Opens a guided voice session in TogetherTime.
What you'll need
Gather research materials — children's history books, encyclopedia, or a tablet/computer with parent supervision for online research. Paper and pencil for writing down facts. The child should choose the topic if possible; have a few suggestions ready in case they struggle (moon landing, ancient Egypt, a local historical event).
How it works
- 1~45s
Time to investigate! Give your child 3-4 minutes to research the topic — reading, looking things up, or asking you questions about it. The mission: find 3 KEY FACTS about this event or person. Not just any facts — the most IMPORTANT ones. Ask: 'If you had to explain this to someone who'd never heard of it, what are the three things they absolutely need to know?' Watch how they researches — does they skim for information or read carefully? Does they distinguish big facts from small details? Tell me the 3 facts and how the research process went!

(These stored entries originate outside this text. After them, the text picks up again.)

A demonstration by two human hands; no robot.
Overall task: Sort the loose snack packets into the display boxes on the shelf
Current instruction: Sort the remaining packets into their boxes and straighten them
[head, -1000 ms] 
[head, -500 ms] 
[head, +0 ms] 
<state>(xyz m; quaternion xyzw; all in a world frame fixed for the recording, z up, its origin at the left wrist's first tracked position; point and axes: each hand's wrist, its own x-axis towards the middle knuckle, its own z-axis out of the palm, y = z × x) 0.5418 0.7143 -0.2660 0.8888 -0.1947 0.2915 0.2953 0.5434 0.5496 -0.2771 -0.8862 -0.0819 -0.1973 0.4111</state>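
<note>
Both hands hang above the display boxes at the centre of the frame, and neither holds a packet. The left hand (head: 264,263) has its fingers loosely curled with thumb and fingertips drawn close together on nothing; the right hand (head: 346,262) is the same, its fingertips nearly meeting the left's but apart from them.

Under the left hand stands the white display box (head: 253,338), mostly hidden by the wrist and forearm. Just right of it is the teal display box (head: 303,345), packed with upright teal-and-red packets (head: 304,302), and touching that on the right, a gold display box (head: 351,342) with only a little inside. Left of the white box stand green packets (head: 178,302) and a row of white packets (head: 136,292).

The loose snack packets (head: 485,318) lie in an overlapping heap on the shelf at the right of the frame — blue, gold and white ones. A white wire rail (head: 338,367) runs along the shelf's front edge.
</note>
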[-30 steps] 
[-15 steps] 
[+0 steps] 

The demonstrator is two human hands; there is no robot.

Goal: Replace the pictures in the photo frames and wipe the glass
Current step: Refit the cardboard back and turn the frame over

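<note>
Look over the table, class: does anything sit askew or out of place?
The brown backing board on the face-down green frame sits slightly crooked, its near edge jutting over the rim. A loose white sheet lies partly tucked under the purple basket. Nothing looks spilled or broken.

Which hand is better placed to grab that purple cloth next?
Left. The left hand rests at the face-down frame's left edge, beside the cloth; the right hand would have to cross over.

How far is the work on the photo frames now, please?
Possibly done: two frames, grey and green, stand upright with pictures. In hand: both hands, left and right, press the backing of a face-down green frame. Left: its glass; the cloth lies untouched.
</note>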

Watch for: historical_research_process
- 2~35s
Now the critical thinking part. Ask your child: 'Where did you find those facts? How do you know they're TRUE?' Then push: 'If someone wrote something in a book, does that automatically make it true? What if two books said different things about the same event — how would you figure out which was right?' This is source literacy, and it's one of the most important skills in the information age. Watch: does they assume everything written is true, or show any scepticism? Tell me how your child thinks about trustworthiness of sources!
Watch for: source_evaluation_ability
- 3~35s
Here's the big question. Ask your child: 'Now that you know about this event or person, do you think it MATTERS? Why should anyone today care about something that happened so long ago?' This is where historical thinking meets opinion formation. We want an evidence-based opinion — not just 'it's cool' but a reasoned argument about significance. Prompt if needed: 'How did this event change things? What would be different today if it hadn't happened?' Tell me their opinion and the evidence behind it!
Watch for: historical_significance_argument
- 4~30s
Last step — the Detective Report! Ask your child: 'Pretend you're presenting your investigation to a class. In 30 seconds, give me the summary: what you investigated, the 3 key facts, where you found the information, and your opinion on why it matters.' This is synthesis — pulling everything together into a coherent presentation. Then the reflection: 'What was the hardest part — finding facts, judging sources, or forming your opinion?' Tell me the summary and what your child found most challenging!